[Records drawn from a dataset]
___

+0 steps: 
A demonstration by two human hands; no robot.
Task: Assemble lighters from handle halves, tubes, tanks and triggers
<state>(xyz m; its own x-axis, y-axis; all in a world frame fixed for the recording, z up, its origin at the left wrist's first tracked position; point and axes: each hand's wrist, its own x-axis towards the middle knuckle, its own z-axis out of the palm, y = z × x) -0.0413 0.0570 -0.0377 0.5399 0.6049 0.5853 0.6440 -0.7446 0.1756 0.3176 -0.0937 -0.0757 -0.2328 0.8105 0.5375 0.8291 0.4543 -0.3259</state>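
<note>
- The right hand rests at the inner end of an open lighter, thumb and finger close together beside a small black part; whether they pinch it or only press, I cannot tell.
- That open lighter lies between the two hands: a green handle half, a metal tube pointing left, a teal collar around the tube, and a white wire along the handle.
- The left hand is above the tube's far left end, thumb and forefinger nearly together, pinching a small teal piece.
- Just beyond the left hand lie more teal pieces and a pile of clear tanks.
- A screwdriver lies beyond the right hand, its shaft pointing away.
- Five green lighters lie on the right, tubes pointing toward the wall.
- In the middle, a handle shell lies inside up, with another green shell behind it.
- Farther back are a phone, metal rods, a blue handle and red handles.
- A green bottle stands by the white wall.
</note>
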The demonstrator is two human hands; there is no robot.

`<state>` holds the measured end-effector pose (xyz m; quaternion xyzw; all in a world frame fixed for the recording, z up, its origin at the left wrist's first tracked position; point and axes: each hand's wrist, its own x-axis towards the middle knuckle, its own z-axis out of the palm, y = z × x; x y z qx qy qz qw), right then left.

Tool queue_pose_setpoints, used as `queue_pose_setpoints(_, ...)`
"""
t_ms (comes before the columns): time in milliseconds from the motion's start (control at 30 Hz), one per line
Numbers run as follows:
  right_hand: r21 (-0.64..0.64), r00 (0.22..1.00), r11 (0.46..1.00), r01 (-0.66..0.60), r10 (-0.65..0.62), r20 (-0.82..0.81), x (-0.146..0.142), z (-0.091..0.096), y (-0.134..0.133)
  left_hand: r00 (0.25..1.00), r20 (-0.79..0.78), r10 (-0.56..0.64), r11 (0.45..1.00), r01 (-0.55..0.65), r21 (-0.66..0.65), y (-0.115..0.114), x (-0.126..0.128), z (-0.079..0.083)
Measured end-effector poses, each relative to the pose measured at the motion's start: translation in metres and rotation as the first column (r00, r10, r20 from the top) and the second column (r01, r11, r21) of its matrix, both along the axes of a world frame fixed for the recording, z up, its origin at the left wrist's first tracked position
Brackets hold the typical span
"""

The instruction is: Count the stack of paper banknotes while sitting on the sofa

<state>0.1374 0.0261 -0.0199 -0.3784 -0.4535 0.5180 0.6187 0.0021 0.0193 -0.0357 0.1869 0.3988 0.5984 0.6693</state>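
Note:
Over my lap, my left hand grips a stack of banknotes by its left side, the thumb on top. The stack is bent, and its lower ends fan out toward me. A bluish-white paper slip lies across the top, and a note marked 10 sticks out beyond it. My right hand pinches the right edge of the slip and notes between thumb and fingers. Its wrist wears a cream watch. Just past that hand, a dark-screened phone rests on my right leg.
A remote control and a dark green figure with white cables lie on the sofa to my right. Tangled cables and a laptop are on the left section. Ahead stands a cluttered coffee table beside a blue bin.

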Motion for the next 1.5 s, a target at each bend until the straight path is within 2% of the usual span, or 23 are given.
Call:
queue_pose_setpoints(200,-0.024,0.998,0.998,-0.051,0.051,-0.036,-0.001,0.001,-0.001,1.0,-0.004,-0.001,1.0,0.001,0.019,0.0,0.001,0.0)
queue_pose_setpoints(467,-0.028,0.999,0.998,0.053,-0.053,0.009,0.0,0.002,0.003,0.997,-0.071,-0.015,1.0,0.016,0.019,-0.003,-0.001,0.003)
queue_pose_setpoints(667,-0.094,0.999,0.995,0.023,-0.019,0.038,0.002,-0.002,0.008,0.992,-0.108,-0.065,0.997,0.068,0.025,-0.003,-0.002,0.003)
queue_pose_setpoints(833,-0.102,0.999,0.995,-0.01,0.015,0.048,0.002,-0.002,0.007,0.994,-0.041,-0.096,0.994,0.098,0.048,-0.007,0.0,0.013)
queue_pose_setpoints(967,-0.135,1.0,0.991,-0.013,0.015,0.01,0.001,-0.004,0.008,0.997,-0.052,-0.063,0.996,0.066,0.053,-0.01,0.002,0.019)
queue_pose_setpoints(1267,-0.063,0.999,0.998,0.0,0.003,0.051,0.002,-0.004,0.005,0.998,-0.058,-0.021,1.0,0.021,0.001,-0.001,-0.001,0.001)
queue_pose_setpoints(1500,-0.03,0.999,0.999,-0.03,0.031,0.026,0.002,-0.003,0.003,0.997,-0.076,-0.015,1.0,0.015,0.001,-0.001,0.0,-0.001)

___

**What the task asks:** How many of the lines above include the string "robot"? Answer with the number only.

**Solution:** 2